# PROBLEM DETAILS
Among the records that follow, set down only the lines from the one containing "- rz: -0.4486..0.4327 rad" to the one containing "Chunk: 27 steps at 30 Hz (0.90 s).", both included, exactly.

# INPUT MATERIAL
•••••

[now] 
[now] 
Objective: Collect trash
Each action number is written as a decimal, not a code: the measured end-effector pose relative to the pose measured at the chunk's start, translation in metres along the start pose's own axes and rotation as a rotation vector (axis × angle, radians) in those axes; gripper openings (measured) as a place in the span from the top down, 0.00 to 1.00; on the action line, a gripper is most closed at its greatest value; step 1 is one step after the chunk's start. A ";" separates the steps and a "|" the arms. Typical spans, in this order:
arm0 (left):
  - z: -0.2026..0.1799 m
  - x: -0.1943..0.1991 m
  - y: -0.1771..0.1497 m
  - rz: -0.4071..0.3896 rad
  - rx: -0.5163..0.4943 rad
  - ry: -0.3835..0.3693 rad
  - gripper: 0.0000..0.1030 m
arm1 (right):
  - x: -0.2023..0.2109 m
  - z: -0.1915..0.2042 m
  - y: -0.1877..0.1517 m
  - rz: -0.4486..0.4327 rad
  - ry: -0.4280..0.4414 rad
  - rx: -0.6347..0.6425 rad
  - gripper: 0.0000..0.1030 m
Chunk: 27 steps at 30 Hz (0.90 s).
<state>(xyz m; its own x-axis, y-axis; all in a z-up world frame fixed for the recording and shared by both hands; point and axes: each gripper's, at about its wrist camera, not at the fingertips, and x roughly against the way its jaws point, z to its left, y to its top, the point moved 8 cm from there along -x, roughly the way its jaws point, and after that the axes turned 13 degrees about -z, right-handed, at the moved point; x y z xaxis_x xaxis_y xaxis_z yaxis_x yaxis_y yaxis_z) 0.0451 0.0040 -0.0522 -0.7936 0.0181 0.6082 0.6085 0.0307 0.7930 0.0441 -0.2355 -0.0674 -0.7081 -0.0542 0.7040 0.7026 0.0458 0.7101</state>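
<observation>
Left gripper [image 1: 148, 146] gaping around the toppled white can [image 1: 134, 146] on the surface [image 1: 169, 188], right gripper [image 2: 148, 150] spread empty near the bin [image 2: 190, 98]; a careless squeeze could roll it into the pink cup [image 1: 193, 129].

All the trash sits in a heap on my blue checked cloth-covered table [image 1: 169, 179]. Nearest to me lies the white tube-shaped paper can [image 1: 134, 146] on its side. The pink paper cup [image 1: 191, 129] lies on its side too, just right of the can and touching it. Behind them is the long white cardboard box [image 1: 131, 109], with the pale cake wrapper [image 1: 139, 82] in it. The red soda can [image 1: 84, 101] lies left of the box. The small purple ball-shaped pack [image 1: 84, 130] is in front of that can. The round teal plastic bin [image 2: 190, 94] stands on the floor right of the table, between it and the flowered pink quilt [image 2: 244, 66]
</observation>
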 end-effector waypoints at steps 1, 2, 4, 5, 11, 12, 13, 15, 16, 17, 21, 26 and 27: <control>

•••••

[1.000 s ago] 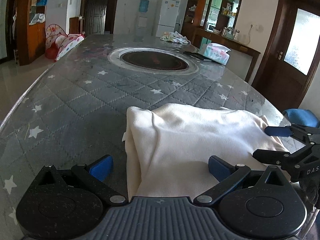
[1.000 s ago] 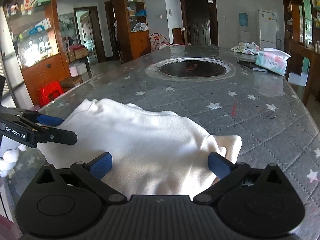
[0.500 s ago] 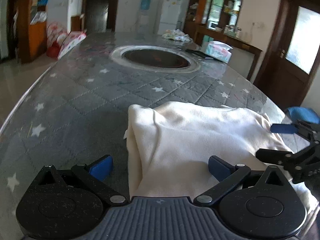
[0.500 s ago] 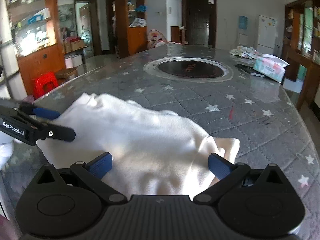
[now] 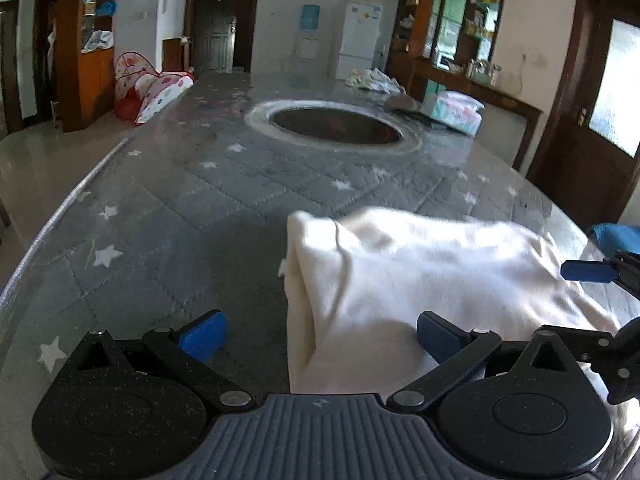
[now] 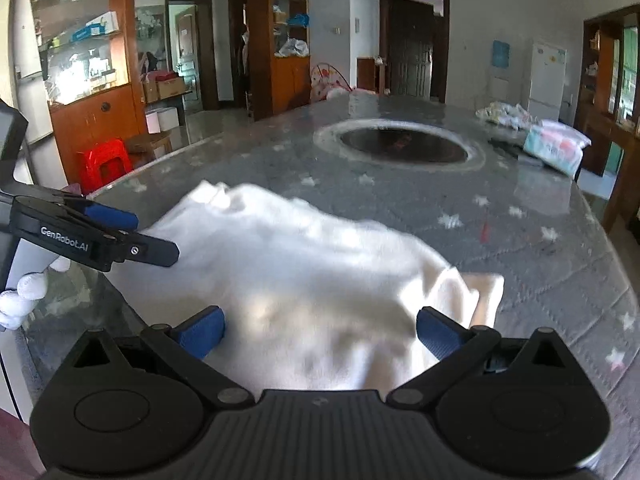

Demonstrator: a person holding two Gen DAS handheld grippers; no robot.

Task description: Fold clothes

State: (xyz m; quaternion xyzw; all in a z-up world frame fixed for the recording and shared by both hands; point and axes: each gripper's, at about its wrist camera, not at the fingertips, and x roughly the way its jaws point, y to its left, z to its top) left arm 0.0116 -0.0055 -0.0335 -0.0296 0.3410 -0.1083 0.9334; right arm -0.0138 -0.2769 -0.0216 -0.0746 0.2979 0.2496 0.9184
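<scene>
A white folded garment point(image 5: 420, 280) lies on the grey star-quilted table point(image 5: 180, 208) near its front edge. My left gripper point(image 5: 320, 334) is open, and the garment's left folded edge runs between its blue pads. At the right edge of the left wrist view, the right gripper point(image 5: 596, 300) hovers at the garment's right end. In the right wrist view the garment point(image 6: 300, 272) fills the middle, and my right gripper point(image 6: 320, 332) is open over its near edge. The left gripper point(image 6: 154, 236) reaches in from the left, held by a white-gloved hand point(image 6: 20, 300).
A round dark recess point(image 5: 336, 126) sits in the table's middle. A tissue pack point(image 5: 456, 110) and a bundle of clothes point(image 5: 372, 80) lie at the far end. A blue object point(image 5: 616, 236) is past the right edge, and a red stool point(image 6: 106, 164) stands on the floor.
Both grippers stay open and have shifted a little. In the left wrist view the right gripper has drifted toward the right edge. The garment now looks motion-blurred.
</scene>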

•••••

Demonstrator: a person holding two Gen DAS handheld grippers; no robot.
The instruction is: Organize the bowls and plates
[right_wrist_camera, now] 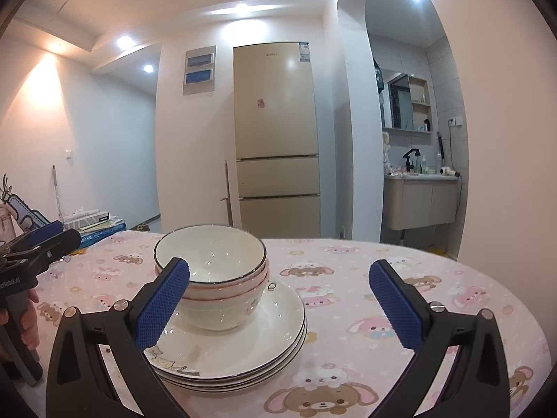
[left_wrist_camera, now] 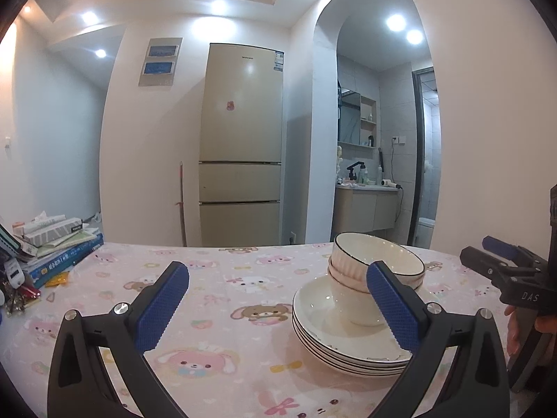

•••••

# SOLVED EXERCISE
  - rz: -0.4486..0.4327 rad
  - ry: -0.4280..0.4414 rad
  - rx: -0.6347..0.6425 rad
  - gripper: 0.0000..0.1030 m
Chunk: 27 steps at 30 Hz (0.90 s).

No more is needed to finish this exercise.